= Work task =
Please return the lines of the data that contain "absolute".
▬▬▬▬▬▬
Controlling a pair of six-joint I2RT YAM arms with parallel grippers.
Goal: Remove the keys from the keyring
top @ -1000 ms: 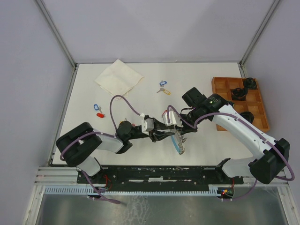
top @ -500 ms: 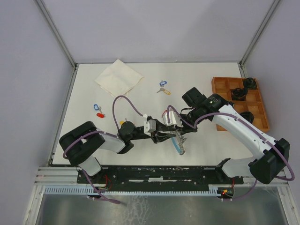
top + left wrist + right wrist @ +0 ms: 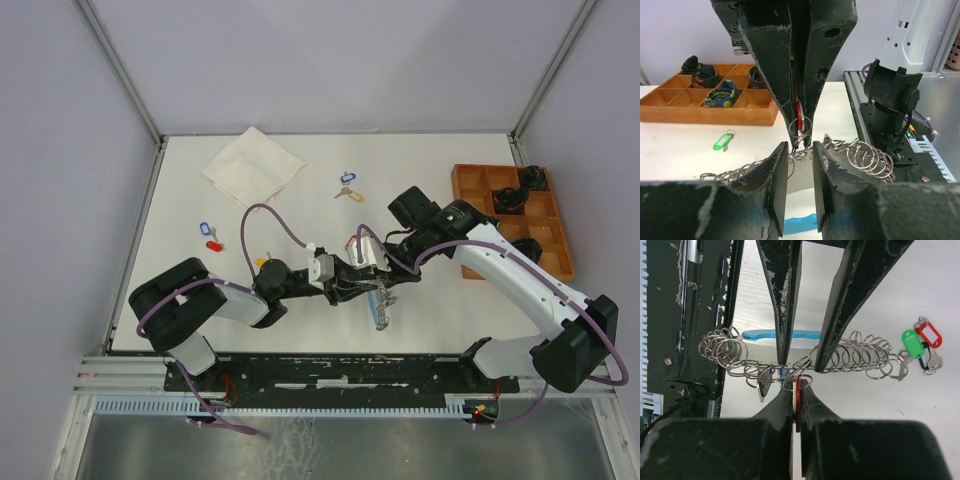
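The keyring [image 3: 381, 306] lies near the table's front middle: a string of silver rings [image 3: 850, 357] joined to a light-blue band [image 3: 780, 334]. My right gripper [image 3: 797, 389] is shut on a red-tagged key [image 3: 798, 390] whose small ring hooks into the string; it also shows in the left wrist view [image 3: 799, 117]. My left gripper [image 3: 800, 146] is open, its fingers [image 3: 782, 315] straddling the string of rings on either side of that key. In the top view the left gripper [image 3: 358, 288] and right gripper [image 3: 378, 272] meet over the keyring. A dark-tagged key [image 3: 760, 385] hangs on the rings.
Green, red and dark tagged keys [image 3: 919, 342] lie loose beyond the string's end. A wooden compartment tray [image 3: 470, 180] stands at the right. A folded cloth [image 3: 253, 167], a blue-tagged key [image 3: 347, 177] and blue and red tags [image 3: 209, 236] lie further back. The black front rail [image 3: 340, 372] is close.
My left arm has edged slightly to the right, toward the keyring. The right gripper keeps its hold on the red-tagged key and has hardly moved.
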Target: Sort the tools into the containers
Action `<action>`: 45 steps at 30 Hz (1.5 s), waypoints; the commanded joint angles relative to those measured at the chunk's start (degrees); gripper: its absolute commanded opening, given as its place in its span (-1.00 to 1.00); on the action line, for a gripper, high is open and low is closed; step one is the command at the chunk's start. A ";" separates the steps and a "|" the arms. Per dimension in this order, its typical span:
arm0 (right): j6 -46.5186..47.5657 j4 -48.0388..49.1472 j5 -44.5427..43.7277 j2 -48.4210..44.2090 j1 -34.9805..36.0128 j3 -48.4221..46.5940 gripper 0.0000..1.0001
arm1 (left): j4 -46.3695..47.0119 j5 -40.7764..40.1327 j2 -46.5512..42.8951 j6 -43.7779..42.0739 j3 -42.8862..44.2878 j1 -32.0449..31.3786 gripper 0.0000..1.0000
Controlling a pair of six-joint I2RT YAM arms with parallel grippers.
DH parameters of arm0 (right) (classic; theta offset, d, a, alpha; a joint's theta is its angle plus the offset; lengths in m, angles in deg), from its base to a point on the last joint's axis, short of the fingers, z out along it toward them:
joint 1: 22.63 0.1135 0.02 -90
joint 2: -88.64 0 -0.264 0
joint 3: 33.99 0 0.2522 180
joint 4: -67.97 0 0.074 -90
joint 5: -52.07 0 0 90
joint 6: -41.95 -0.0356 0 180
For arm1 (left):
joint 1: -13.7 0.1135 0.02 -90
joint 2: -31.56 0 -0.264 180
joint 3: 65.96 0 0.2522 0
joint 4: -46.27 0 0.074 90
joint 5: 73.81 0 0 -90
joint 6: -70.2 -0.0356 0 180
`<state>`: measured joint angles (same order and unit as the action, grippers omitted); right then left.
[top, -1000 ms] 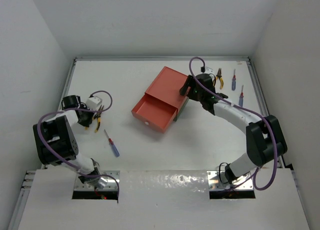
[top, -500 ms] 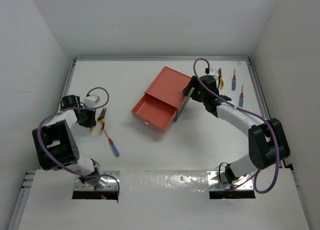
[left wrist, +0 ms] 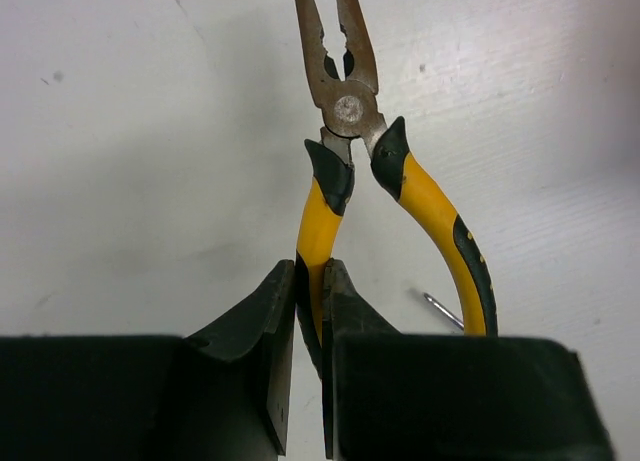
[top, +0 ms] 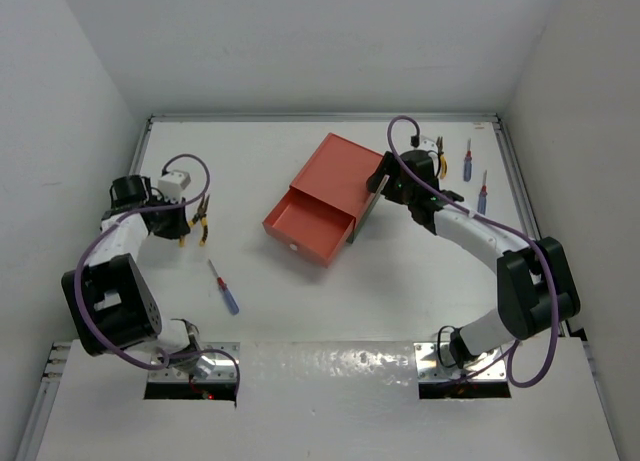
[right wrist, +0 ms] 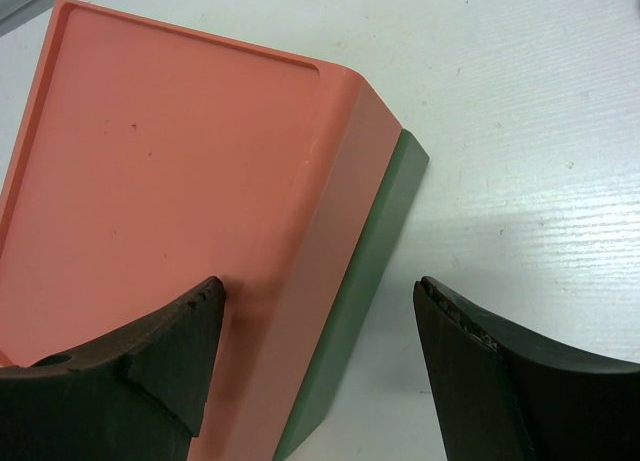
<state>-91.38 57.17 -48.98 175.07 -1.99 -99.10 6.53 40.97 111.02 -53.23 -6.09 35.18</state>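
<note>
A white tabletop (top: 330, 301) lies boxed by plain white walls (top: 300, 41); soft, even light; faint shadows.

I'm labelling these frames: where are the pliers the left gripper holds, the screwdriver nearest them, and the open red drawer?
pliers (left wrist: 348, 109): left wrist view, pivot.
screwdriver (top: 230, 301): top view, blue handle.
red drawer (top: 312, 219): top view, bare floor.

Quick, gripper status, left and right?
Left gripper: closed on one handle of the pliers.
Right gripper: open, holding nothing, straddling the red box edge.
</note>
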 commanded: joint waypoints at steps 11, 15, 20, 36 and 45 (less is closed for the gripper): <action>1.94 -4.98 0.06 1.19 -0.43 -2.26 0.48 | -12.43 1.94 -4.57 2.58 26.91 -20.85 -1.00; 1.93 -5.33 -0.37 0.93 -0.43 -1.91 0.48 | -14.45 -0.86 -6.94 2.58 27.81 -30.24 -1.00; 1.50 -5.60 -0.11 0.84 -0.34 -1.73 0.48 | -18.92 -3.84 -5.37 3.20 28.86 -40.01 -1.00; 1.41 -5.95 -0.29 0.14 -0.34 -1.03 0.47 | -30.71 -10.45 3.50 2.75 35.80 -48.98 -1.00; 0.71 -5.42 -0.11 1.63 -0.34 -3.31 0.47 | -35.63 -10.89 8.61 0.48 40.20 -49.60 -1.00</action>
<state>-91.23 55.12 -48.37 175.36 -2.25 -100.41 -28.14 30.10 120.66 -51.38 31.30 -13.69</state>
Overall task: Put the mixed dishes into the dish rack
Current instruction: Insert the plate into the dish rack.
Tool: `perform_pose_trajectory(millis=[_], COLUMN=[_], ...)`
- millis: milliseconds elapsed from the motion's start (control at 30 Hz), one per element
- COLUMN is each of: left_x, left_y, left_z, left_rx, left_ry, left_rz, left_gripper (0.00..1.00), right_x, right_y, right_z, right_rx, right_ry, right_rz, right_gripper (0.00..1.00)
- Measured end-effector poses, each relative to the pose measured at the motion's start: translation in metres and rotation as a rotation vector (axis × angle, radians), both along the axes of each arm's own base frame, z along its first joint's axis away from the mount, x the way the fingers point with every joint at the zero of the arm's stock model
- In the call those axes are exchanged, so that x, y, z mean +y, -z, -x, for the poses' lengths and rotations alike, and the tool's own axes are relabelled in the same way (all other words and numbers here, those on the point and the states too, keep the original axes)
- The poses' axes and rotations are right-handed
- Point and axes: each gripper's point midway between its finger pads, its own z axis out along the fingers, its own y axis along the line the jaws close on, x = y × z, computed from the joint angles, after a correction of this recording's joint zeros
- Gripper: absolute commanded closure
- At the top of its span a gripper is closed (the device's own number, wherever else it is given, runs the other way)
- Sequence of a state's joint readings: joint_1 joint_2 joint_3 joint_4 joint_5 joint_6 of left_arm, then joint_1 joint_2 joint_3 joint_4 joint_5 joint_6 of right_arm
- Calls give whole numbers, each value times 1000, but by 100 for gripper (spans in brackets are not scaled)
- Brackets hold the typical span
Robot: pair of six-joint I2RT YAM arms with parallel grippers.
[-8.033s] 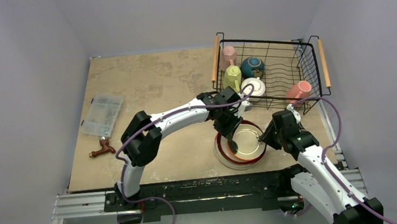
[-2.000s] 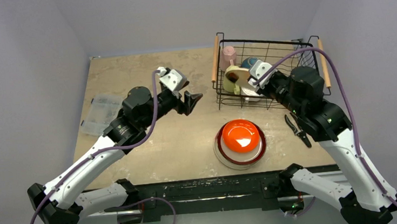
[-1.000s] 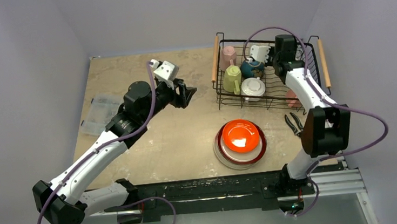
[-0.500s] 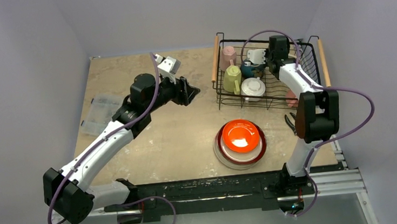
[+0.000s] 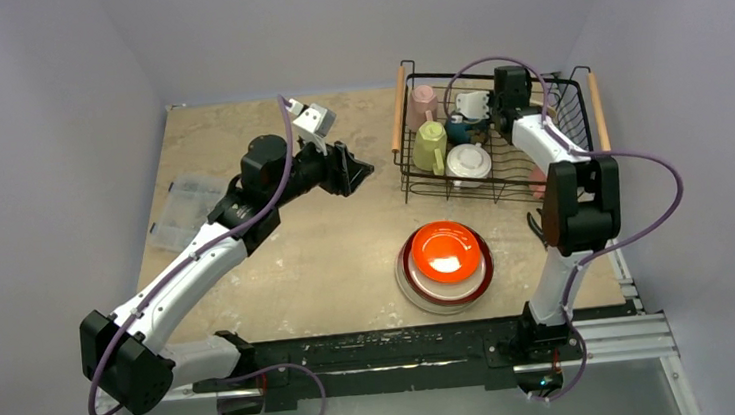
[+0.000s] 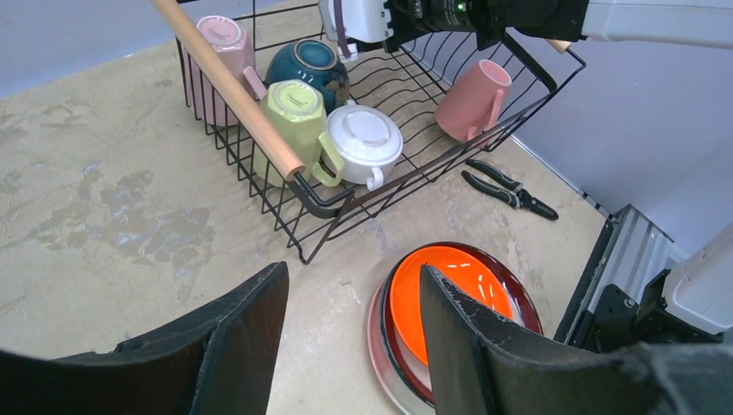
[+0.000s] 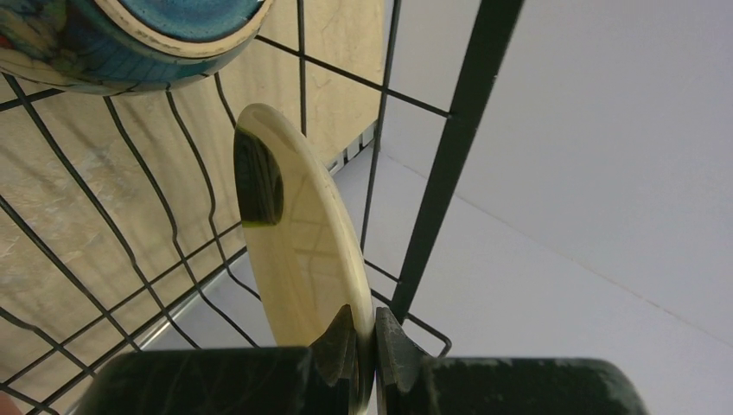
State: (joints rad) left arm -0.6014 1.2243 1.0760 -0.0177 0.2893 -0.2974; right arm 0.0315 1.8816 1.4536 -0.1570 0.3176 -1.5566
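My right gripper (image 7: 373, 324) is shut on the rim of a cream plate (image 7: 294, 242), held on edge inside the far end of the dish rack (image 5: 398, 109), beside the teal bowl (image 7: 130, 35). My left gripper (image 6: 353, 272) is open and empty above the table, left of the rack. In the rack are a pale pink mug (image 6: 220, 43), a yellow-green mug (image 6: 294, 108), a white mug (image 6: 367, 138) and a salmon mug (image 6: 471, 95). A red-orange plate (image 5: 445, 251) tops a stack on the table.
Black pliers (image 6: 510, 186) lie on the table right of the plate stack, partly under my right arm. A clear plastic box (image 5: 188, 211) sits at the table's left edge. Purple-grey walls close in on three sides.
My right gripper has carried the cream plate off the stack into the far end of the rack. My left arm has drawn back to the left of the rack, open.
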Motion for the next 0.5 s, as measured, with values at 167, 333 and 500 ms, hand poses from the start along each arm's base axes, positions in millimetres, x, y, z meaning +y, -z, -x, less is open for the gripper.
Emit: perform_pose_trajectory(millis=[167,333,500], left_x=[-1,-1,0], left_y=[0,-1,-1], left_z=[2,2,1], left_rx=[8,20,22], left_ry=[8,9,7], left_rz=[8,18,19], left_gripper=[44,44,44], right_x=[-2,-5,-6], right_y=[10,11,11], right_z=[0,0,0], right_rx=[29,38,42], right_ry=[3,10,4], right_rz=[22,45,55], right_gripper=[100,100,96])
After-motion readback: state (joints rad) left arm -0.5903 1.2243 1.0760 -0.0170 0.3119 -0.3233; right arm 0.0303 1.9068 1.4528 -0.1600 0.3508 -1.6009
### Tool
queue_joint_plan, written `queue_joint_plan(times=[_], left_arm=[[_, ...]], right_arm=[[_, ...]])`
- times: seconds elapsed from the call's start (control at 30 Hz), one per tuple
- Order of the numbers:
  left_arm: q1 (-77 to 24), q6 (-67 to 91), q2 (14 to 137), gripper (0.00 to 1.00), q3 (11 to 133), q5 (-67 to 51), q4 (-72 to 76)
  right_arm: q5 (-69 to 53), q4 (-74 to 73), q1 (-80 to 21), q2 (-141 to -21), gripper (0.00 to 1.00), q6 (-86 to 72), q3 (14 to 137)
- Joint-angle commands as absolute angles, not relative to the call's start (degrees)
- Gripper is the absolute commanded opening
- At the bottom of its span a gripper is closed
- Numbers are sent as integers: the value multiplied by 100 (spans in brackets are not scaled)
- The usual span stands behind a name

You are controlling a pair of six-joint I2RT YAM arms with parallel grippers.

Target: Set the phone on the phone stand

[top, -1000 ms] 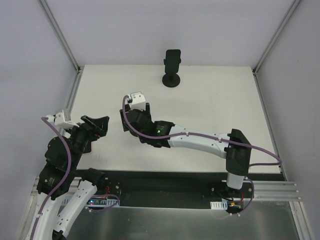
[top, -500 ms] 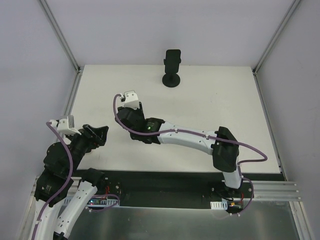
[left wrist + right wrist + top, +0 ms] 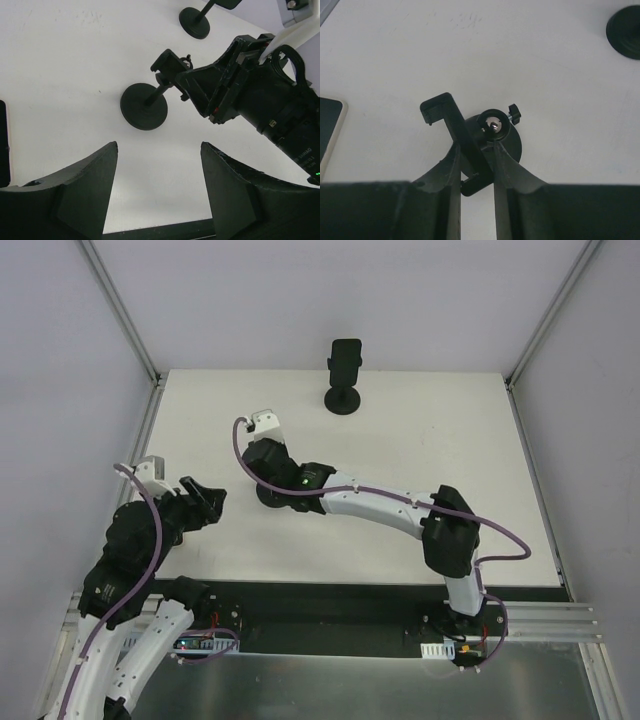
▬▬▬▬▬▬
= Exercise answer =
Action `<action>`: 45 steps at 30 Hz (1.5 s), waypoints; the commanded joint angles relative to those measured at the chunk's start (degrees); gripper: its absolute commanded opening, given as its place in its span (-1.00 to 1.00); on the action line, for a gripper, high is open and low is closed; step one is the command at the chunk's start. A ";" separates the steps and a "|" the arms. Per dimension in this order, its typical span:
- Gripper: absolute commanded closure
- Joint-angle commands as absolute angles, not relative to the call's start (degrees)
- Gripper is the absolute commanded opening

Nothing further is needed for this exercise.